<<<<
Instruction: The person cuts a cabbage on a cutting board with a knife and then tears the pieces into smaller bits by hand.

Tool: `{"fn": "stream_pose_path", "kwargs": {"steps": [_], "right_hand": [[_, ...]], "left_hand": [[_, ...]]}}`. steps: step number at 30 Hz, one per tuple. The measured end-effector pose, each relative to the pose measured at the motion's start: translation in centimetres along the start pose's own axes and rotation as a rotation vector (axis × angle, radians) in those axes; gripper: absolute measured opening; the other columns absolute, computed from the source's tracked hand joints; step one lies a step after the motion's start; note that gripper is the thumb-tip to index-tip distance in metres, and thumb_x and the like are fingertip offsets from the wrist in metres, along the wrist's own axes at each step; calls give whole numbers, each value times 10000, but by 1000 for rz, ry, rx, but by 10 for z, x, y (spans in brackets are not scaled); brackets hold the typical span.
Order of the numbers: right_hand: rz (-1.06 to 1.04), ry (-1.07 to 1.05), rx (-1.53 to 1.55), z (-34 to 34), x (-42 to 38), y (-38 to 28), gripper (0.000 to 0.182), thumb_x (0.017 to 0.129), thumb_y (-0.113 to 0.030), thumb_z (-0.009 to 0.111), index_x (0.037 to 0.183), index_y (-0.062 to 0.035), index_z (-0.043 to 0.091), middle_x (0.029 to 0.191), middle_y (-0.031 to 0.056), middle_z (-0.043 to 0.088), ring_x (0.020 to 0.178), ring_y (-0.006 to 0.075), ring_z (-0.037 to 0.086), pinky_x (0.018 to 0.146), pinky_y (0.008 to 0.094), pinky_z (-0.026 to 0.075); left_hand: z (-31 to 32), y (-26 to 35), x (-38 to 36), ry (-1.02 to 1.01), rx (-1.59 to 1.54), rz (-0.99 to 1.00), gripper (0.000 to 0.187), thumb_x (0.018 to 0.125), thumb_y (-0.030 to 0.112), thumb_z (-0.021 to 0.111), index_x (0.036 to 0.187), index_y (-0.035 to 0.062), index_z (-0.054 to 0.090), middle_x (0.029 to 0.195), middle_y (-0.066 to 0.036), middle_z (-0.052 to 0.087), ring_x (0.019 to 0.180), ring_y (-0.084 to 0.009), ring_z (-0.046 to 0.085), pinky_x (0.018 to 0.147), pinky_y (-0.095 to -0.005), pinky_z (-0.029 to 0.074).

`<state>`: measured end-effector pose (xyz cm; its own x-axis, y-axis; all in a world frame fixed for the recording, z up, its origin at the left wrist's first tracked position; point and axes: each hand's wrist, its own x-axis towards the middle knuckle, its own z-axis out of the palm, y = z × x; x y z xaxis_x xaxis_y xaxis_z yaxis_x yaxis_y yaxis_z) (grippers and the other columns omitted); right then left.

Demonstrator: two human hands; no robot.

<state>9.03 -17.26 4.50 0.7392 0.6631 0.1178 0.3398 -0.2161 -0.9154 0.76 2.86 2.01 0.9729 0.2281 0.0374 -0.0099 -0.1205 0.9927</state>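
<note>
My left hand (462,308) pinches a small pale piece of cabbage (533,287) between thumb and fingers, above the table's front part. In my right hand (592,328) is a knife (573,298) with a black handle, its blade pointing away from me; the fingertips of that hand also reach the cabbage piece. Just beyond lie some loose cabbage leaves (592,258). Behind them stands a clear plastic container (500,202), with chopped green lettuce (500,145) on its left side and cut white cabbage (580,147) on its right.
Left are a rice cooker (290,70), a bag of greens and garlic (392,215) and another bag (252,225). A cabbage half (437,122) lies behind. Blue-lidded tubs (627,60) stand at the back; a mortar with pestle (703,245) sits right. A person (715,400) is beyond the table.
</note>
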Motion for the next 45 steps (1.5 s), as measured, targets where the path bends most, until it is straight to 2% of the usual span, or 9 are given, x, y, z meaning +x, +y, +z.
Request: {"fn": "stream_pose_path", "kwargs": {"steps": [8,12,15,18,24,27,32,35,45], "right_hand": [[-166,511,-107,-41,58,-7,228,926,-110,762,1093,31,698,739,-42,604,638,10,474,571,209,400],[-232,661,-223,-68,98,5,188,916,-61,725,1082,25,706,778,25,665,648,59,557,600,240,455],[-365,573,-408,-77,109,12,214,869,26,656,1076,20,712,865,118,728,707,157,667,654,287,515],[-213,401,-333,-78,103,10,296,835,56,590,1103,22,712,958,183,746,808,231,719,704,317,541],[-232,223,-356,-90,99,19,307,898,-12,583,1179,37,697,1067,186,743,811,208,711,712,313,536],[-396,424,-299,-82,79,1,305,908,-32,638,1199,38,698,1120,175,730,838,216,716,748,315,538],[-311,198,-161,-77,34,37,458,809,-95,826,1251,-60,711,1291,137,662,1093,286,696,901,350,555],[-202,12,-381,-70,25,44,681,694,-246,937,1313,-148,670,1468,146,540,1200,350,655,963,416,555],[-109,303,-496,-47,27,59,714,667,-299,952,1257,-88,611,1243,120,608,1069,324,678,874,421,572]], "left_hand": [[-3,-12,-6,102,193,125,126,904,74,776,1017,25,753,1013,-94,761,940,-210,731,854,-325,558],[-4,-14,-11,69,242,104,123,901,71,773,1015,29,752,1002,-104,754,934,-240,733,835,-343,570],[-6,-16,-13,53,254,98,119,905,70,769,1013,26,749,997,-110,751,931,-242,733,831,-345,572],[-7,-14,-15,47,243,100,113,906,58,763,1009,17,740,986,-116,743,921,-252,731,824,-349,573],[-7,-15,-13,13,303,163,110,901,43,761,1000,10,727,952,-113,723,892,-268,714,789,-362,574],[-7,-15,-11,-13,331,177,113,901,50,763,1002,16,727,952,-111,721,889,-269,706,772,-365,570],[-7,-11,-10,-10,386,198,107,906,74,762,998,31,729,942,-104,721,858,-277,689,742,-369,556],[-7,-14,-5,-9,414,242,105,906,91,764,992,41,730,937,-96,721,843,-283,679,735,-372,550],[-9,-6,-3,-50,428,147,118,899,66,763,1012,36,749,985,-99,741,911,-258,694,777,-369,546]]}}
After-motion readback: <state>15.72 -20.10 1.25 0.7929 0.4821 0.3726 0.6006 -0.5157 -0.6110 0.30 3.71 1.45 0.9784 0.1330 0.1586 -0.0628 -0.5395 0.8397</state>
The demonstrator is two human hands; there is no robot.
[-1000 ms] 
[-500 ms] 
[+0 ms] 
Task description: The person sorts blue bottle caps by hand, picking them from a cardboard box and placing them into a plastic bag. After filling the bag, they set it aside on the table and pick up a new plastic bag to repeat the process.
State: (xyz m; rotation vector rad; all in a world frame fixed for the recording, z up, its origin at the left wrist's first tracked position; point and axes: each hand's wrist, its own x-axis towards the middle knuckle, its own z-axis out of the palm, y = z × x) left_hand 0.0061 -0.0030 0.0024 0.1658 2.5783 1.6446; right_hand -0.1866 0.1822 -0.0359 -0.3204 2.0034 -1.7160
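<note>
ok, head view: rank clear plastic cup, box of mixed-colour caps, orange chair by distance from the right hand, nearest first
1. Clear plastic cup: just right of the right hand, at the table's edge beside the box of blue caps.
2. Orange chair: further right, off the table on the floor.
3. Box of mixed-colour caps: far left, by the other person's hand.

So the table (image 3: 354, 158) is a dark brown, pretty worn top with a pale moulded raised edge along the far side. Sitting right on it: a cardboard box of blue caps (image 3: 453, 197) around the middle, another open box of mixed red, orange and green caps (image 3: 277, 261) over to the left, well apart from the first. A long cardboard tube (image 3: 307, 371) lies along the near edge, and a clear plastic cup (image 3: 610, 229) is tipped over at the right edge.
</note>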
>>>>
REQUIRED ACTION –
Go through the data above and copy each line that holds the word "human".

COMPLETED EXERCISE –
Demonstrator: two human hands; no robot.
The demonstrator is two human hands; there is no robot.

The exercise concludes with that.